An investigation may remain at stage one as long as the individual is not the only person under suspicion, as shown in Bell v HMA where the whole crew of a ship were under suspicion. Once suspicion has hardened on an individual the investigation moves to stage two. When the questioning progresses to stage two, and before any questions are asked the accused should be cautioned. The caution that is given is a common law caution which informs the suspect that he has the right to remain silent and that anything he says may be used as evidence in court.
A confession is an incriminating statement made by someone who later becomes the accused in a criminal trial and as a result is a very strong piece of evidence as it is a statement against the makers own interests. Confessions are admissible in court providing they have been extracted fairly. An example of a confession extracted in unfair circumstances can be seen in Codona v HMA where a 14 year old was intensely questioned for three hours during this time the accused was asked the same question 19 times. In criminal cases a confession can normally never be the sole evidence in a case due to the Scots law rule of corroboration of essential facts however it is potentially one of the most powerful items of evidence that can be adduced against an accused. A special knowledge confession is a confession which shows that the accused had inside knowledge of the crime. Independent corroboration is not required for a special knowledge confession as they are considered to be self corroborating. Any information given by the suspect must only be known to him because he is the perpetrator of the crime, such as knowing some detail of the offence that only the person who committed it would know. If there is any other reasonable explanation the confession will not be regarded as a special knowledge confession as shown in Wilson v HMA where information on the details of the offence had been in the public domain.
Campbell v HMA is an example of when an accused can make incriminating statements during questioning which can later be used against him. In Tonge v HMA the accused, Tonge, and his co accused, Gray, were being detained by the police on suspicion of rape. Tonge was not given a caution but his co accused was, but not between the accusation and the completion of his statement. The police questioned both suspects in their cells and both made incriminating statements. As no common law caution was made to Tonge at any point an objection to the admissibility of each of these statements was upheld on appeal.

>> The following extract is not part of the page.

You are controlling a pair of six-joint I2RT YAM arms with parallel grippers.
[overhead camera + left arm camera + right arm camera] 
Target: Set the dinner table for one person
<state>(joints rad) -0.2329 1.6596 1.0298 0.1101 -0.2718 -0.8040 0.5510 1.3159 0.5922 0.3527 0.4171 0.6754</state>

If the accused is not given a common law caution when police questioning reaches stage 2, any answers to questions may be inadmissible, but not automatically so, the overall test is one of fairness. As stated by Lord Justice General Clyde in Brown v HMA it is not possible to law down the precise circumstances in which answers given to the police prior to charge are made admissible or inadmissible, it is dependant on the facts of the case and whether what has taken place has been fair or not.
In Custerton v Westwater the accused was asked to attend a police station for questioning and did so voluntarily. After being told of the allegation, to which he made no reply he was asked if he owned a knife to which he then made an incriminating reply. He had not at this stage been cautioned. The High Court held that this reply was admissible, despite that lack of caution as the response was not made in reply to an allegation, but an unobjectionable question, and that the accused had attended the police station voluntarily.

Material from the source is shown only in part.